§ The task
In the data below, set down exactly the lines from the one containing "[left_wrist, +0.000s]" up to and including the one containing "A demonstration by". Leave the pictures out.
<<<<
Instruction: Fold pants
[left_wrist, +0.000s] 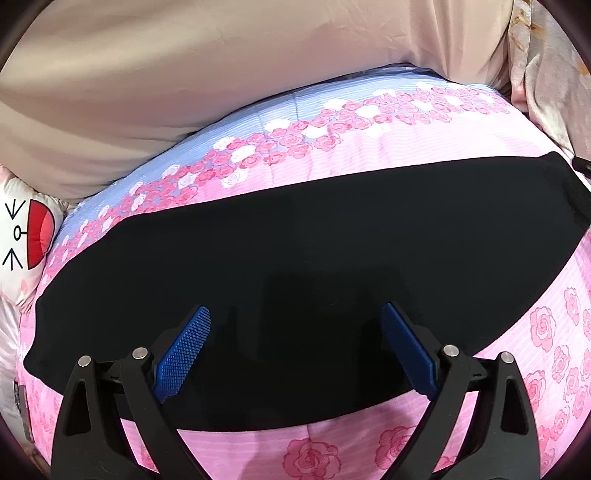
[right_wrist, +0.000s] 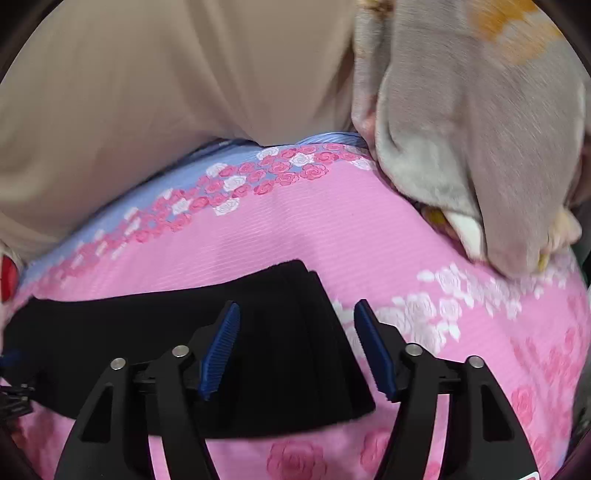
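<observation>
Pink rose bedspread (left_wrist: 424, 147), beige sheet (left_wrist: 184, 74) behind | black pants (left_wrist: 295, 240) folded flat on it | left gripper (left_wrist: 295, 314) wide open, empty | right gripper (right_wrist: 295, 310) open, empty, over pants' end

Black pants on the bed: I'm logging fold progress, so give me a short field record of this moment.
garment: black pants, lying flat as a long folded strip
surface: pink rose-print bedspread
left gripper: open, above the pants, holding nothing
right gripper: open, over the strip's end, holding nothing
pants end: stacked layers show at the edge
background: beige fabric, grey plush blanket
</observation>
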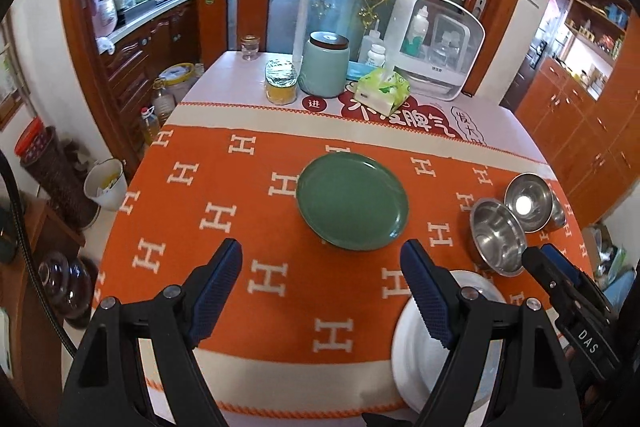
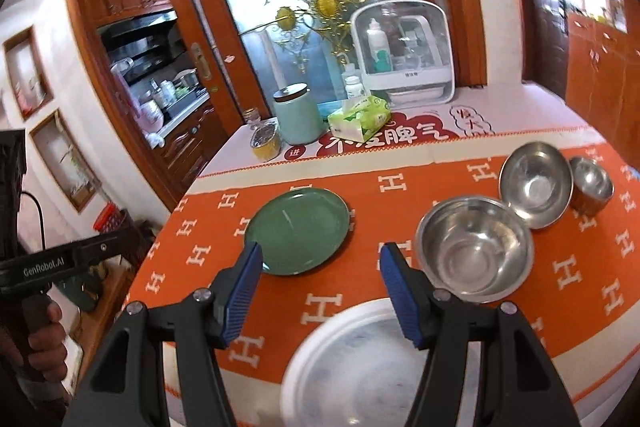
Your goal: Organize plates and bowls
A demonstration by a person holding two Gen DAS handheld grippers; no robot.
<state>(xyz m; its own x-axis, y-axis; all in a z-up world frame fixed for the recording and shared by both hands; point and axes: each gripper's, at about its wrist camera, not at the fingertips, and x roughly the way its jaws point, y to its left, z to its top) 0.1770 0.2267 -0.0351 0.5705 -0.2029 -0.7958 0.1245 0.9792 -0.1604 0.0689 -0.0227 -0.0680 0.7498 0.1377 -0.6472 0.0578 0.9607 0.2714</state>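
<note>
My left gripper (image 1: pixel 320 291) and right gripper (image 2: pixel 318 291) both hang wide apart and empty above the orange cloth (image 2: pixel 580 267), near the green plate (image 1: pixel 352 201), touching nothing.

White plate (image 2: pixel 360 367): near rim cut off by the lower edge of the right wrist view; partly covered by a finger (image 1: pixel 430 301) in the left wrist view. Smallest steel bowl (image 1: pixel 558 213): largely hidden behind the middle bowl (image 1: pixel 528 205). Printed characters on the table mat (image 2: pixel 400 141): partly hidden under the tissue pack (image 2: pixel 360 117).
</note>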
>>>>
§ Exercise answer
[left_wrist, +0.000s] 
[right_wrist, +0.000s] 
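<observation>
Pink rose bedspread (left_wrist: 424, 147), beige sheet (left_wrist: 184, 74) behind | black pants (left_wrist: 295, 240) folded flat on it | left gripper (left_wrist: 295, 314) wide open, empty | right gripper (right_wrist: 295, 310) open, empty, over pants' end

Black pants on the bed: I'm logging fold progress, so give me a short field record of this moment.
garment: black pants, lying flat as a long folded strip
surface: pink rose-print bedspread
left gripper: open, above the pants, holding nothing
right gripper: open, over the strip's end, holding nothing
pants end: stacked layers show at the edge
background: beige fabric, grey plush blanket
</observation>
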Your goal: Organize plates and bowls
A demonstration by a person holding two Gen DAS handheld grippers; no robot.

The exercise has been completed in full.